In classification problems, it is possible to produce a probability distribution of a set of classes. In regression problems, however, machine learning models *always* predict a single value without any way to measure the certainty of that value. Most of the time it is very important to be able to match a prediction to its likelihood. For example, ParkPredict (https://qucit.com/parkpredict_en/), a solution developed here at Qucit, predicts the time it takes to find a parking space up to 12 hours in advance. There is clearly a critical difference between a prediction with a 95% chance of correctness up to five minutes, and a potential error of several hours! Therefore, it is essential to be able to measure the certainty level of a prediction. Hence prediction intervals: intervals inside which it is almost certain that the true value of the target will be.

## Quantile regression, a standard way to build prediction intervals

In the machine learning domain, confidence intervals are generally built with quantile regression (https://en.wikipedia.org/wiki/Quantile_regression). This approach aims at estimating the conditional quantiles (the most common is the median) of the response variable, in contrast to the method of least squares that estimates the conditional mean. Given a random variable *Y* (such as the predicted parking time) and a value *p *in [0, 1], the associated quantile *q*, is the value such that P(Y <= q) = p. As an example, the median is the 0.5 quantile. For instance, let say that a predictive model that computes the parking time for tomorrow morning in downtown Bordeaux estimates that 22 minutes is the 0.95 quantile. This means that the probability that the parking time will be less or equal to 22 minutes is 95% (obviously this is just a fictional example, especially if you live in a city like Paris and you read this post on Sunday!).

*Fig. 1 Example of quantile regression: the probability that the predicted value (red line) is greater or equal to the actual samples (blue dots) is 70% *

Using quantile regression to compute prediction intervals is quite straightforward. By combining two quantile regressors, it is possible to build an interval that is surrounded by the two sets of predictions produced by these two models.

The following figure (Fig 2) illustrates how the 0.05 and 0.95 quantiles are used to compute the 0.9 prediction interval.
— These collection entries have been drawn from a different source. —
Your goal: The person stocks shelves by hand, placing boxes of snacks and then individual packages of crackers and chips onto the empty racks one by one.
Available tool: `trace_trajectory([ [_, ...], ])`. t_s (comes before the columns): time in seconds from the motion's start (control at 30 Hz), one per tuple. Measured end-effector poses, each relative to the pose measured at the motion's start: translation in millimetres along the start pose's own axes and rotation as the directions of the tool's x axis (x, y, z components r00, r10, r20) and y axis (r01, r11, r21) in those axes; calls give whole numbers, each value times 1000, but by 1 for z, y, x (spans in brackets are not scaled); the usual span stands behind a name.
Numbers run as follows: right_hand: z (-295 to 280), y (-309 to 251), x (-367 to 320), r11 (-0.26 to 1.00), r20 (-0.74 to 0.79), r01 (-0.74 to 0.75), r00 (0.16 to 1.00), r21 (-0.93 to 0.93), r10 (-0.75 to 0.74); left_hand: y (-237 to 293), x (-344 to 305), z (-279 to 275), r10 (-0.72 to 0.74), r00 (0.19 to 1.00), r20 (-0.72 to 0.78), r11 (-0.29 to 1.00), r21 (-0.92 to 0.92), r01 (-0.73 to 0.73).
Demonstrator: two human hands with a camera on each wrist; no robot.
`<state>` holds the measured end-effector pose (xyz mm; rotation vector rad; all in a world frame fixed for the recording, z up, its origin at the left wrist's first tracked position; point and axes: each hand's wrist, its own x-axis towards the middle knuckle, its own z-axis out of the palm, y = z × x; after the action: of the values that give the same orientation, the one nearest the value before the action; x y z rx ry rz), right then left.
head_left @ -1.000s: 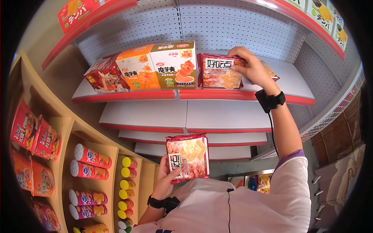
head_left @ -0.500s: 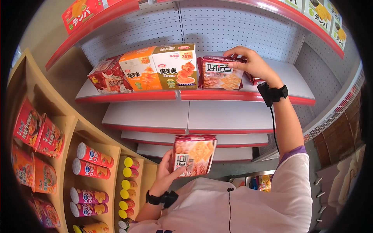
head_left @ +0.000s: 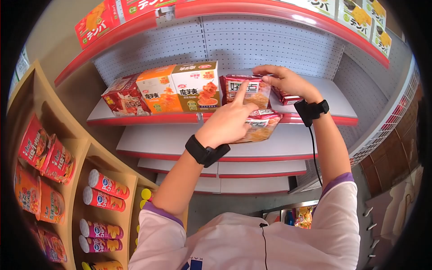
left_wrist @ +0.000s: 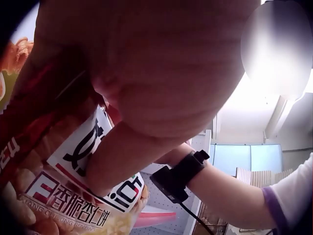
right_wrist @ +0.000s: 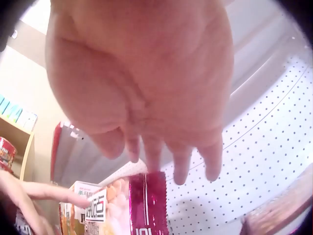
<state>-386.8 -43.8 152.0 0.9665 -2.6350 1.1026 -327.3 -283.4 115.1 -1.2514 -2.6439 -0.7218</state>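
Note:
My left hand [head_left: 225,123] grips a red almond cracker packet [head_left: 264,128] at the shelf's front edge, its index finger stretched over another one. In the left wrist view, the thumb lies across the held packet's printed face [left_wrist: 83,205]. That other cracker packet [head_left: 260,96] stands upright on the shelf, beside a white-and-brown snack box. Loosely stretched fingers of my right hand [head_left: 291,84] are at its upper right corner; the right wrist view shows them spread above the packet's dark red end [right_wrist: 146,205]. Behind this hand lies a further red packet [head_left: 288,99], partly hidden.
An orange box [head_left: 159,90] and a red box [head_left: 126,95] stand left of the white-and-brown box [head_left: 196,87]. A red-edged shelf [head_left: 270,10] hangs above. At left, a wooden rack [head_left: 76,157] holds noodle tubs and chip cans; a wire side panel [head_left: 382,117] bounds the right.
My left hand has risen from in front of my body to the shelf, carrying its cracker packet. The right hand stays near the standing packet's top right, its fingers a little straighter.

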Motion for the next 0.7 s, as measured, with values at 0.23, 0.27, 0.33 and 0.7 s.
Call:
trace_trajectory([
  [0.23,-42,56,-42,931,-136,-248,966,-267,218,-5,1,5,32,999,-27,999,32,-31],
  [0.27,-38,58,-46,901,-109,-318,948,-294,299,-3,0,2,33,999,-29,999,34,-32],
  [0.33,-26,55,-38,924,-113,-299,954,-239,279,3,-2,-5,-15,997,73,999,-34,17],
  [0.7,22,79,88,873,129,-267,930,-409,344,-4,-35,5,116,984,136,981,-173,-92],
])
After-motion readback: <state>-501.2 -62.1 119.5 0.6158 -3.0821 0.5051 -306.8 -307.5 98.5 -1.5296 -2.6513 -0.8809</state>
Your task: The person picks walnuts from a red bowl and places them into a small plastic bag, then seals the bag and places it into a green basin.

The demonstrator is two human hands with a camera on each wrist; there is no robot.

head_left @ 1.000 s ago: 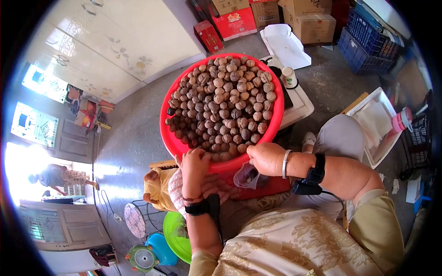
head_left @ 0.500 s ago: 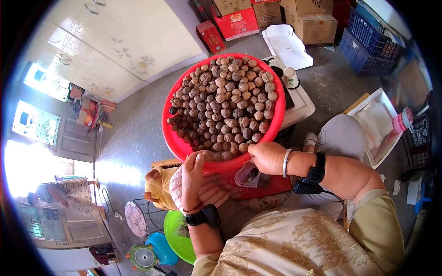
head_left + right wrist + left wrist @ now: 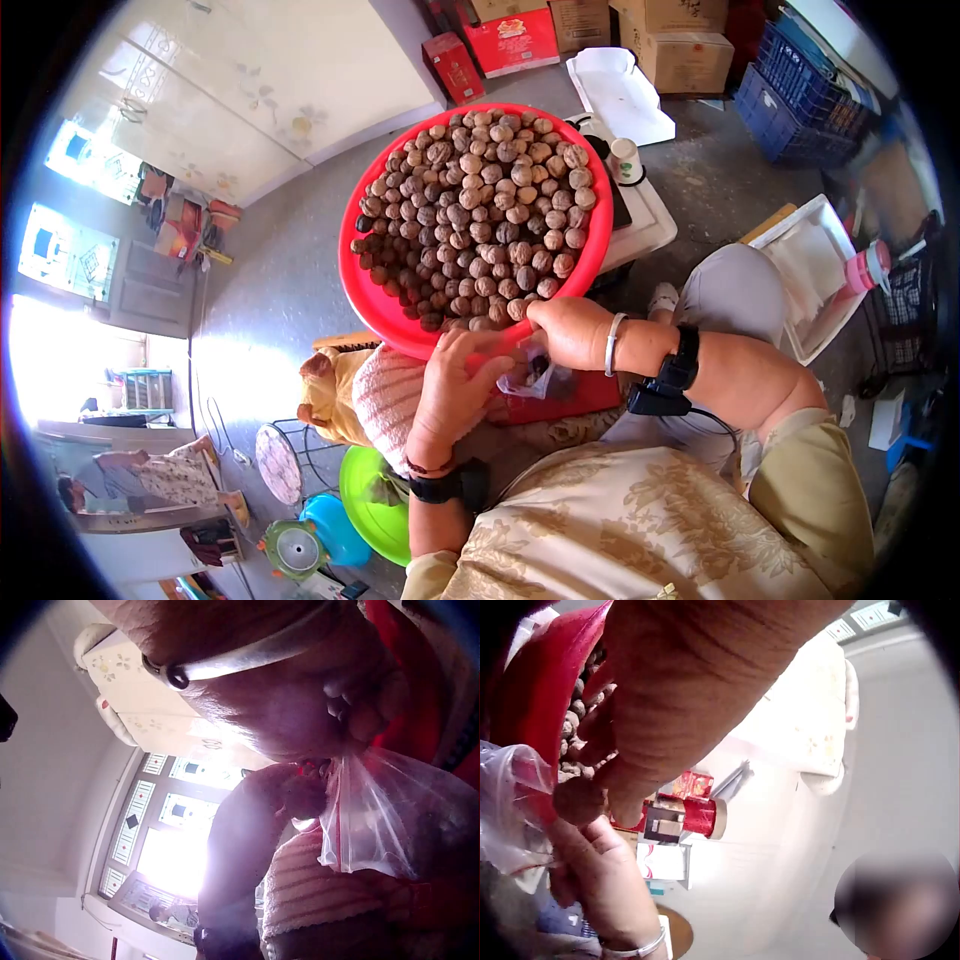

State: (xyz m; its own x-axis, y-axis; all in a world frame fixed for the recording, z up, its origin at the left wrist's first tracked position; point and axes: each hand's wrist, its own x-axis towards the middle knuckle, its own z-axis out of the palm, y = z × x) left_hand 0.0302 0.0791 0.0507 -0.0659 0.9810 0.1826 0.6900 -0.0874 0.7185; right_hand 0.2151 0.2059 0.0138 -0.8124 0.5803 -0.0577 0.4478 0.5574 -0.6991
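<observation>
A red basin [image 3: 352,215] full of walnuts [image 3: 470,215] lies in front of the body. My right hand [image 3: 575,335] is at its near rim with fingers curled, gripping the gathered top of a clear plastic bag [image 3: 525,372], whose lower part hangs below the rim with dark contents. My left hand [image 3: 452,390] is just left of it, thumb and fingers apart and reaching towards the bag's top. In the left wrist view the left fingertips are close to the right hand [image 3: 607,889] and the bag [image 3: 510,814]; the right wrist view shows the bag [image 3: 375,817] beside the left hand [image 3: 251,817], contact unclear.
Behind the basin are a white tray [image 3: 620,95], cartons [image 3: 685,62] and blue crates [image 3: 790,105]. A white cup [image 3: 626,160] stands right of it. Green [image 3: 375,510] and blue [image 3: 335,530] basins lie lower left. Another person [image 3: 160,475] is at far left.
My left hand has left the basin's rim and come right, towards the right hand. The right hand keeps its hold on the bag. The person at far left has moved lower in the view.
</observation>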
Using the predictions of a 0.05 quantile regressor as a lower boundary and the predictions of a 0.95 quantile regressor as an upper one, by construction the probability that a value belongs to the interval between the upper and lower boundary is: P( l<=X <= u) = P(X <= u) – P(X <=l)=0.95-0.05=0.9

Roughly speaking, this means the prediction interval will contain approximately 90% of samples.

*Fig. 2 Example of a 0.9 prediction interval: the probability that the actual function’s observations (blue dost) belongs to the prediction interval (blue filled area) is 90%.*

## Quantile regression in practice

Quantile regression is a classical technique and some widespread machine learning package already implement it, such as scikit-learn in python.
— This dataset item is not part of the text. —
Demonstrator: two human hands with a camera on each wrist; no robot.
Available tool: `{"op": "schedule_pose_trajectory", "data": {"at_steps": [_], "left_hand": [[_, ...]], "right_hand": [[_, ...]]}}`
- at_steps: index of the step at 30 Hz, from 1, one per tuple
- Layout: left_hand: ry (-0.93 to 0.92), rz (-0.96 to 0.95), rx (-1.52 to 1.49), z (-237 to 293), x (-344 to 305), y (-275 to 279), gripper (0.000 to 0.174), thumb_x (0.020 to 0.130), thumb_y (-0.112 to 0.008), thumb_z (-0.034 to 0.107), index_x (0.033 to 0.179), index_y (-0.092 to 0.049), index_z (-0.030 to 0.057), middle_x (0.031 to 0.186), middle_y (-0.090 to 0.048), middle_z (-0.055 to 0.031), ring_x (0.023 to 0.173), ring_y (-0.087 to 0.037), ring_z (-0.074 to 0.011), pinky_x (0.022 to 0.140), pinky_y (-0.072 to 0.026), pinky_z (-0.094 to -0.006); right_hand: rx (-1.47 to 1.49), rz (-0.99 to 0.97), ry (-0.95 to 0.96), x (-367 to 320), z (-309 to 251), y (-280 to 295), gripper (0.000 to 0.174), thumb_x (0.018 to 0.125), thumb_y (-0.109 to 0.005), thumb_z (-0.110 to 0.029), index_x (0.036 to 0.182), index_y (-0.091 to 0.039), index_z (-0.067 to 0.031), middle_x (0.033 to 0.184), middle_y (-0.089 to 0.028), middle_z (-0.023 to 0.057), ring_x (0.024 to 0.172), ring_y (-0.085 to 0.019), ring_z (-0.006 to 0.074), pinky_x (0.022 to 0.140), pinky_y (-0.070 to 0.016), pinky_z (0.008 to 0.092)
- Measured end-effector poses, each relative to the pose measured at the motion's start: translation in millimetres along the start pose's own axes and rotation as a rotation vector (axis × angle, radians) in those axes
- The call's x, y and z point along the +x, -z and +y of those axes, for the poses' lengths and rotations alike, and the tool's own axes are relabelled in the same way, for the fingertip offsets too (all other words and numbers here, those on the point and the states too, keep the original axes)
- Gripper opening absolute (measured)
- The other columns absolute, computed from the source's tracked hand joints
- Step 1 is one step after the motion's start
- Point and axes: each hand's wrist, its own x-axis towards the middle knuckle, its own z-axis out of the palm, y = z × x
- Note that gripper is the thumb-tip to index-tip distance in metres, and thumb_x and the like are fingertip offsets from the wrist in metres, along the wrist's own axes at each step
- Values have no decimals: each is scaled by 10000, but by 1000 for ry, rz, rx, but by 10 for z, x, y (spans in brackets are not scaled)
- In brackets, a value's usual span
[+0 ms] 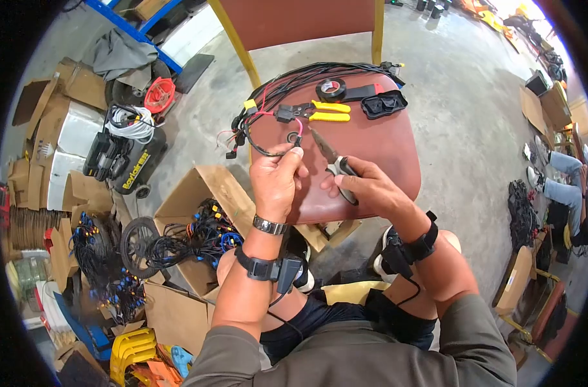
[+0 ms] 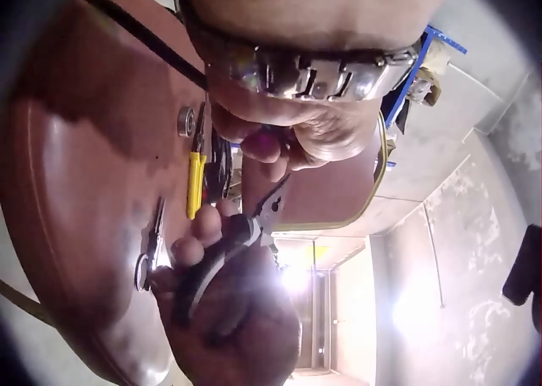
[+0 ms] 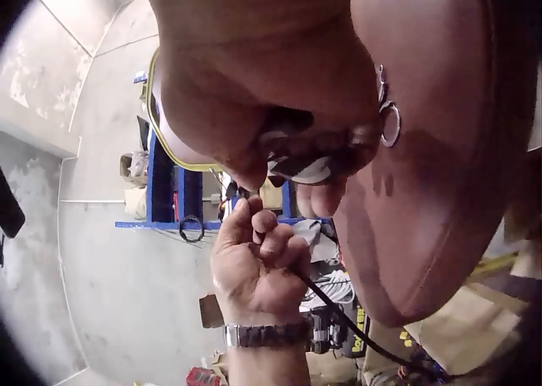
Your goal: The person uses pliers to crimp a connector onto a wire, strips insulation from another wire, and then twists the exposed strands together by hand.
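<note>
My left hand (image 1: 273, 184) pinches the end of a black cable (image 1: 256, 146) between thumb and fingers, over the brown chair seat (image 1: 387, 151). A pink wire (image 1: 300, 126) shows just beyond the fingertips. In my right hand (image 1: 379, 190) is a pair of pliers (image 1: 325, 147) with grey-and-black handles; their pointed nose is directed up and left, close to the cable end. Yellow-handled wire strippers (image 1: 331, 117) lie on the seat ahead of both hands. A small metal ring (image 2: 185, 121) and scissors (image 2: 155, 250) also rest there, seen in the left wrist view.
Toward the chair's back lie a bundle of black cables (image 1: 307, 71), a tape roll (image 1: 331, 89) and a small black tray (image 1: 384, 103). An open cardboard box (image 1: 178, 193) of wiring stands at the left, with a black compressor (image 1: 139, 166) behind it. Another person's legs (image 1: 565, 190) show far right.
</note>
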Motion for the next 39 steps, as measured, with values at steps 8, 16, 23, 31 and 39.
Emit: {"op": "schedule_pose_trajectory", "data": {"at_steps": [8,16,23,31,39], "left_hand": [[-18,-16,13,-24,-26,18,175,916,-676,117,1018,-683,-26,691,-661,-68,488,-542,-87,426,-405,-212],[-52,-54,27,-42,-27,33,174,931,-662,116,1032,-678,-26,705,-673,-74,489,-538,-83,430,-407,-212],[-45,-5,92,-45,-36,28,185,935,-664,120,1041,-674,-32,705,-671,-75,515,-556,-76,443,-422,-209],[-101,-19,185,-73,-48,9,200,937,-659,121,1056,-667,-39,703,-666,-70,518,-555,-67,455,-427,-205],[-103,-11,215,-75,-78,-28,213,939,-665,128,1073,-658,-37,713,-671,-73,510,-553,-65,450,-429,-205]], "right_hand": [[-281,-14,10,63,42,-110,258,918,-621,-230,1050,-627,-9,777,-591,9,675,-521,76,567,-423,259],[-377,-10,78,78,74,-150,242,878,-563,-157,1034,-604,24,735,-594,66,652,-545,114,560,-443,315],[-736,72,108,-35,-117,-155,312,885,-568,-155,1105,-561,67,785,-614,233,722,-625,325,676,-474,418],[-869,118,260,-67,-79,-80,371,896,-576,-130,1224,-525,35,890,-628,274,899,-610,466,769,-480,465],[-890,131,245,-76,-116,-128,358,912,-568,-129,1234,-519,19,954,-642,281,949,-602,480,801,-475,496]]}}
Indeed scikit-learn has a Gradient Boosting Regressor already available that allows quantile regression and can produce excellent results. Here you can find an example of its usage: http://scikitlearn.org/stable/auto_examples/ensemble/plot_gradient_boosting_quantile.html

However, Gradient Boosting Regressors, and quantile regression, in general, have some practical drawbacks.
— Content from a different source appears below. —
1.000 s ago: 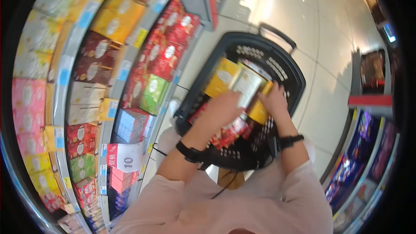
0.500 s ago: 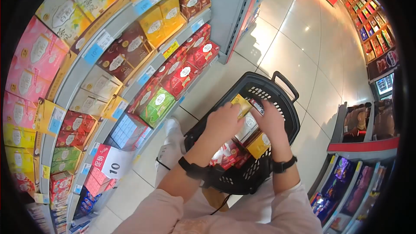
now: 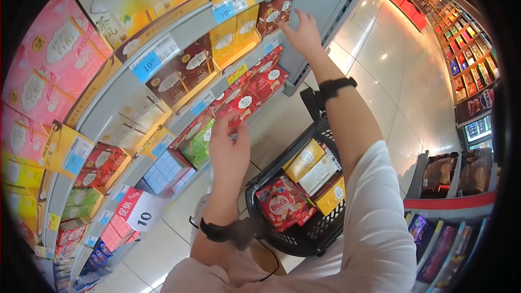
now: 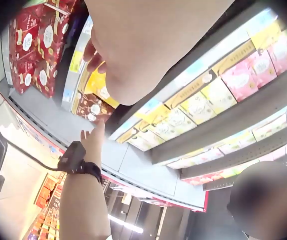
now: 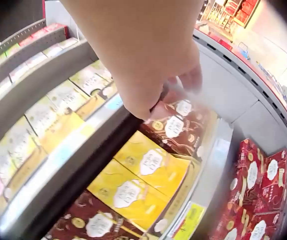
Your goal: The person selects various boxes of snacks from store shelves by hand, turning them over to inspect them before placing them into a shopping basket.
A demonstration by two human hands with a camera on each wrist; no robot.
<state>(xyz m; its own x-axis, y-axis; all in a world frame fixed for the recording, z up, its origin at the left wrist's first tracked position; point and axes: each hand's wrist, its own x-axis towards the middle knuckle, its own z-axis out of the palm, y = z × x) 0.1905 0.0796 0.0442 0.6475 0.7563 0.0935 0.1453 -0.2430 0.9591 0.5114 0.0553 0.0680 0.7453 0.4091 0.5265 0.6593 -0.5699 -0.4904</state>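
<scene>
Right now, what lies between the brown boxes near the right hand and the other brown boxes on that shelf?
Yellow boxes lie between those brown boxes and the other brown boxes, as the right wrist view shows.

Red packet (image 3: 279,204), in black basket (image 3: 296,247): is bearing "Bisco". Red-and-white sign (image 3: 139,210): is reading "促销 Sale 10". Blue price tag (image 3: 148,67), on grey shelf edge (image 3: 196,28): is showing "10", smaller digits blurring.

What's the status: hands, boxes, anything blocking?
Right hand open at brown boxes, contact unclear. Left hand empty. Nothing visibly blocking.
</scene>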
When presented with extreme quantiles (very low or very high), the Gradient Boosting Regressor tends to produce intervals that are very distant from the true values. You can observe this in figure 2, where the 0.05 and 0.95 predictions are computed by two Gradient Boosting Regressors. As you see in the picture, this doesn’t mean that the quantiles are wrong, but in practice, we prefer quantile that are the closest possible to actual data. Let’s look at the following picture (Fig 3). The orange line represents the median value of the underling function f(x) used to generate the observation. The red line represents the prediction obtained by a 0.5 Gradient Boosted Quantile Regressor. Both lines separate the observation in half, i.e. the probability that an observation is greater than the predicted value on the whole data set is 50%. However, in practice, a static median value is less useful. In fact, it has a higher variance and underfits the data. Let’s take again the parking example and let’s say that the median parking time in your city is 10 minutes. A model that always predict 10 minutes, either in the night where the parking time close to 0 or in the morning where the parking time can get very huge, is quite useless compared to a model that is able to adapt itself to the context.

*Figure 3 Median value of f(x) (orange line) vs. 0.5 Gradient Boosted Regressor (red line). Both of them separate the observation in half, i.e. the probability that an observation is greater than the predicted value is 50%, but the median is less useful in real life applications.*

Another drawback is that each quantile needs its own regressor. Depending on the final application, the need for precision may vary and sometimes we want to estimate the entire distribution of the predictions. A possible solution is to train a model for each possible quantile, but this a clumsy and expensive solution. Let’s say we want an estimation for each percent quantile (0.01, 0.02, 0.03, etc. until 0.99). These solutions imply the training and management of 99 models. On the contrary, having a single model capable to estimate the whole underlying distribution implies training and managing only a single model.

Finally, quantile regression is not available for all types of regression models. In scikit-learn, the only model that implements it is the Gradient Boosted Regressor. Sometimes, such as in the case of XGBoost, you can customize the model’s cost-function to obtain quantile regressor. You can read the details of how to do it here:

https://medium.com/bigdatarepublic/regression-prediction-intervals-with-xgboost-428e0a018b

In general this is a complicated process that needs deep understanding of the algorithms to customize and their implementations. To address these issues, here at Qucit, we built a Distribution Estimator.

## Distribution estimator

A distribution estimator is a trained model that can compute quantile regression for any given probability without the need to do any re-training or recalibration.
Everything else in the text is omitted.